The key to achieving the STARFLAG results was the solution of the correspondence, or matching, problem. When using any 3D technique, one must place into correspondence different images of the same animal. For example, in stereometry, one has two images of the group taken from two different points of view. In order to perform a 3D reconstruction, one must take a given animal’s image on one photograph, and identify the corresponding image on the other photograph. The matching problem is particularly severe when there are many similar animals positioned very close to each other, which, unfortunately, is typical in natural flocks. Until now, no computer algorithm has been able to do this automatically, and thus the matching was performed by hand. Clearly, this severely limited the number of animals and the density of the groups that could be studied. The researchers at STARFLAG solved this problem by using a blend of statistical physics, computer vision and mathematics.

Results

The researchers found that flocks are relatively thin, with variable sizes, but constant proportions. They tend to slide parallel to the ground and, during turns, their orientation changes with respect to the direction of motion. Individual birds keep a minimum distance from each other that is comparable to their wingspan. The density within the aggregations is non-homogeneous, as birds are packed more tightly at the border compared to the centre of the flock.

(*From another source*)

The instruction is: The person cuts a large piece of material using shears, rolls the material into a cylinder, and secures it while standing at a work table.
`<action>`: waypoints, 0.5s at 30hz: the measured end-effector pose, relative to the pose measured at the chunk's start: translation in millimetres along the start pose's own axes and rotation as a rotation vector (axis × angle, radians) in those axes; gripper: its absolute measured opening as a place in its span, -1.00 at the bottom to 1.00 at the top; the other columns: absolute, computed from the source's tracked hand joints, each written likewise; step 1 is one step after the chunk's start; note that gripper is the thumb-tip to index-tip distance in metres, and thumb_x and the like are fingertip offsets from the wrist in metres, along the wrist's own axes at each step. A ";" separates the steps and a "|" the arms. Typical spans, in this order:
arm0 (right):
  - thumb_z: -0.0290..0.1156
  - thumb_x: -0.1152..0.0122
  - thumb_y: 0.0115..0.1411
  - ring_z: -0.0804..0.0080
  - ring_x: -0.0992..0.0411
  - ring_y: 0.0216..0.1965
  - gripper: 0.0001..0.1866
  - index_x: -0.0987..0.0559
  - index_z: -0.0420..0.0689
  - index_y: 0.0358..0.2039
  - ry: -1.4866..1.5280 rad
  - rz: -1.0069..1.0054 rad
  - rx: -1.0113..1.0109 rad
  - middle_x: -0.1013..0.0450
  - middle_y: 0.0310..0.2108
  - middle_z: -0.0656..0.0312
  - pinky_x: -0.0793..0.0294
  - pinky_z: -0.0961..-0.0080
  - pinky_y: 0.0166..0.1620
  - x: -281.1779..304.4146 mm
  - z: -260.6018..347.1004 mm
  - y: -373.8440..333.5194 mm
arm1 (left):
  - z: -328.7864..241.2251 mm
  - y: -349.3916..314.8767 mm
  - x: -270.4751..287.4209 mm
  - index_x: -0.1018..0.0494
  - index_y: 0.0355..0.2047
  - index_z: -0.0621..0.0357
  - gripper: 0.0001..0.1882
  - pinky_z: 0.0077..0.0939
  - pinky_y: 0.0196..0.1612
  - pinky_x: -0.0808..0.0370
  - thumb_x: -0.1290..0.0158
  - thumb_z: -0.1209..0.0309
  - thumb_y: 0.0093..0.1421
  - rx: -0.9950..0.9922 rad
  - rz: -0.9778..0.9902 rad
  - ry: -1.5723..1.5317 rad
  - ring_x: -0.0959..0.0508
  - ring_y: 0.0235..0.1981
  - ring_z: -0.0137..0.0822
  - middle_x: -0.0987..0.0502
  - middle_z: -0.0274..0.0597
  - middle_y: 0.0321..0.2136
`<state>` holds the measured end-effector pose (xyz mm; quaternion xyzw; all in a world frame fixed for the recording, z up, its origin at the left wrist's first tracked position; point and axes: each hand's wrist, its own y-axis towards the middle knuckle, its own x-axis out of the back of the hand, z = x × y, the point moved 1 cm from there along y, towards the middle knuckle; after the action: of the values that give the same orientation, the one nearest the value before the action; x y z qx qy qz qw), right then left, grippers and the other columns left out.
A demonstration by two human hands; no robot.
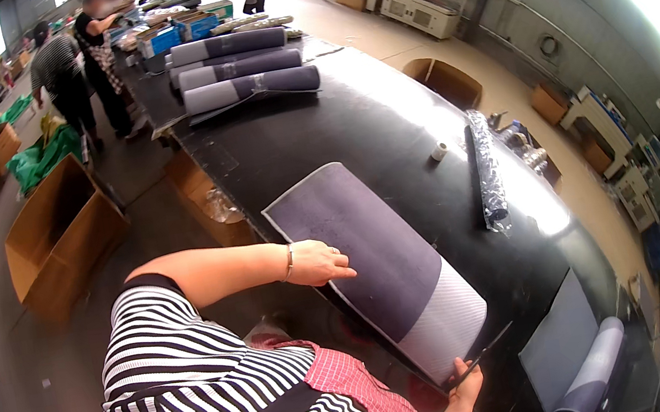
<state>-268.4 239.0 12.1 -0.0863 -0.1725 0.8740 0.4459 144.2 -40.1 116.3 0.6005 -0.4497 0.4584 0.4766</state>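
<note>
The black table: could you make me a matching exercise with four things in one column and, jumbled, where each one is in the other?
1. Left hand
2. Right hand
3. Three rolls
4. Plastic-wrapped roll

A. Near the right edge of the table
B. At the near end of the mat, with a thin dark tool
C. Side by side toward the far end of the table
D. At the dark part of the mat, with a finger pointing

Pairs: 1-D, 2-B, 3-C, 4-A
</note>
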 end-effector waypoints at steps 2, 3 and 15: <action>-0.63 -0.38 0.08 0.56 -0.35 -0.63 -0.71 -0.41 -0.05 -0.37 0.066 0.006 -0.023 -0.39 -0.54 0.37 -0.28 0.64 -0.62 -2.1 15.6 -11.0 | -29.1 -7.6 -4.2 -0.51 0.01 0.09 -0.62 -0.28 -0.19 -0.55 -0.06 0.46 0.15 0.208 -0.148 -0.158 -0.58 -0.24 -0.08 -0.51 -0.12 -0.28; -0.64 -0.38 0.06 0.56 -0.35 -0.63 -0.71 -0.41 -0.04 -0.38 0.100 0.012 -0.032 -0.39 -0.54 0.38 -0.28 0.64 -0.61 -3.4 22.2 -13.6 | -40.9 -17.2 -17.3 -0.52 -0.02 0.12 -0.65 -0.31 -0.18 -0.56 -0.03 0.46 0.15 0.355 -0.108 -0.241 -0.59 -0.24 -0.08 -0.54 -0.09 -0.29; -0.59 -0.28 -0.01 0.32 -0.46 -0.34 -0.79 -0.42 -0.10 -0.40 0.269 0.125 -0.129 -0.41 -0.41 0.27 -0.48 0.38 -0.21 -16.6 24.6 -25.7 | -56.0 37.7 -197.3 -0.41 0.21 0.10 -0.58 -0.13 0.21 -0.44 0.05 0.49 0.35 1.171 -0.589 -2.034 -0.48 0.18 -0.19 -0.50 -0.21 0.15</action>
<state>-246.9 234.0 44.5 -0.2417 -0.1613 0.8676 0.4035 66.0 30.0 -63.8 0.8908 -0.1892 -0.2152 -0.3527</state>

They also found that a given bird interacts not with all birds within a certain distance, as most models had assumed, but rather with a fixed number of neighboring birds, independent of how far apart they may be.

According to the researchers the most exotic feature they observed of the bird flocks was their strong correlation. The correlation did not decaying with the distance. This means a bird flock behaved like a biological system that had gone critical. This means the system is always ready to optimally respond to an external perturbation, such as a predator attack as in the case of flocks. That is why, explain the researchers, in flocking, any external perturbation, and in particular predation, is likely to directly cause a change of velocity (direction, modulus, or both) of a small subset of birds that first detect the perturbation. Such localized change must transmit to the whole flock to produce a collective response.

Conclusion

In all the methods they have used in their work the researchers have put emphasis on the mathematical rigour. They believe that in order for the fundamental biological properties of animal groups to emerge in the clearest way, it is necessary to wipe out a measurement from the trivial geometrical effects that can lead to erroneous conclusions. According to the researchers empirical data are rough, noisy, scarce, and very difficult to obtain. In fact, empirical data are pure gold in the field of collective animal behaviour. Mathematical rigour is necessary to extract from such data the maximum amount of biological information.